** Assignment **
Tell how many lines in the data below include the word "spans". The answer is the number only.

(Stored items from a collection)
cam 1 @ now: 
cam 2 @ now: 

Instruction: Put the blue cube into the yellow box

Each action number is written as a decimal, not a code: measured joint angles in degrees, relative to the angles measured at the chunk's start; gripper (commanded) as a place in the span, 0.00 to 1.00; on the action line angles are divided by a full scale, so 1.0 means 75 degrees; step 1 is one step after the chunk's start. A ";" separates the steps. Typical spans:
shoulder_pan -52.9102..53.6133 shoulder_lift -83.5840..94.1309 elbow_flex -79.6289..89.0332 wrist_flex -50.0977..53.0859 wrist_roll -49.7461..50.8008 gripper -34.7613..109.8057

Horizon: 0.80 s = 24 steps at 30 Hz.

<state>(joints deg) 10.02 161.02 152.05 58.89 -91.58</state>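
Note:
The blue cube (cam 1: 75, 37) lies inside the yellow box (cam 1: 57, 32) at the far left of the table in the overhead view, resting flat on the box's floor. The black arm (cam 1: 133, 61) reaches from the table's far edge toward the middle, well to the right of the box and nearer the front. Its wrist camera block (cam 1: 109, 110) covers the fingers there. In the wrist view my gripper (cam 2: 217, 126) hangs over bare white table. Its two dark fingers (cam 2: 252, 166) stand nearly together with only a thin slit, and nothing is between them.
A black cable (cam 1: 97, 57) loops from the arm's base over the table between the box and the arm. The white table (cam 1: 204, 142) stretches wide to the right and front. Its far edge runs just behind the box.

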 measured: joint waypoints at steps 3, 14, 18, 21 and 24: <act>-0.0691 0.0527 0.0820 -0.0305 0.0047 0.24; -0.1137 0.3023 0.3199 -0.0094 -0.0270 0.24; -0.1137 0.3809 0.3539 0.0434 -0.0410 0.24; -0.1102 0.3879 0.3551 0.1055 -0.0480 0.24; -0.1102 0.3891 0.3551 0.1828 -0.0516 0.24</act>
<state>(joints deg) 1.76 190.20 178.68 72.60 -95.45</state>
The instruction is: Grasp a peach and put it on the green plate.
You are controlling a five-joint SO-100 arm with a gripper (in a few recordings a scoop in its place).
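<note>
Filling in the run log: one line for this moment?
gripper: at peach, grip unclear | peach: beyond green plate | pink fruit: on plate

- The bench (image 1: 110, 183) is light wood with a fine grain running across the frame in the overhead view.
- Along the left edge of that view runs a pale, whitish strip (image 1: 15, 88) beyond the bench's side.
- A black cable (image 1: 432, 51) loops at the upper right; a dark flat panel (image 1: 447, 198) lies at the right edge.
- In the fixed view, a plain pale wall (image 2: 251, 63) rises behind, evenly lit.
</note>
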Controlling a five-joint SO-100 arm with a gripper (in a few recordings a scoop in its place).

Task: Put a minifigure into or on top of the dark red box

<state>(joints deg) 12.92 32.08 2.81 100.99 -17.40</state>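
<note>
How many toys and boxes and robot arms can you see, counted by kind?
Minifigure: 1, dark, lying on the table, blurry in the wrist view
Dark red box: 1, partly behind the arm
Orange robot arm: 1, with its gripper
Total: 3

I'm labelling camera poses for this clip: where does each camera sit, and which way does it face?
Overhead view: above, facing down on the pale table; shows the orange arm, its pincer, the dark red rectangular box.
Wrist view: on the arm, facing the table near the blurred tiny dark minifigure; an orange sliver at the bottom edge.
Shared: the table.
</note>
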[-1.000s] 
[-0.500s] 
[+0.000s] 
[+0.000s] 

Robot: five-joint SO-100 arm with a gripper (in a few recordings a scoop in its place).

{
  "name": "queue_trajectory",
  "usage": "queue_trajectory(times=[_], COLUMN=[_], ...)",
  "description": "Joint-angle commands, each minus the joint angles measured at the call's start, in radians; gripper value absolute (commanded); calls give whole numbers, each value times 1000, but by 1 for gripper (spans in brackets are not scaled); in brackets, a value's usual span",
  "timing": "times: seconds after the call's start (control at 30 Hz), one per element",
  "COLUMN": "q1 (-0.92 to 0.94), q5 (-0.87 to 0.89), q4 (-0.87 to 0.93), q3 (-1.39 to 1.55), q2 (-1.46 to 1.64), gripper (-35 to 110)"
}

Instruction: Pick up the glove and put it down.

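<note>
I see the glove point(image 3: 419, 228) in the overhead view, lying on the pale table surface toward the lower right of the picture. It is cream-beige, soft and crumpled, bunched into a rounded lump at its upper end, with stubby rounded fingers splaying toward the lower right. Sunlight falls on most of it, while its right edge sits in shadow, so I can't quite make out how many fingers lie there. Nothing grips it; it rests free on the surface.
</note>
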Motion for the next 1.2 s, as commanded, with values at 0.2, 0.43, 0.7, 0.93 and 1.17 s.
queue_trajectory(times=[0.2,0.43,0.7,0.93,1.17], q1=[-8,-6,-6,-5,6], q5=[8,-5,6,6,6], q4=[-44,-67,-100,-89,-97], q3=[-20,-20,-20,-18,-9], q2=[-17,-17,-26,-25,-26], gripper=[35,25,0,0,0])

** Answer box **
2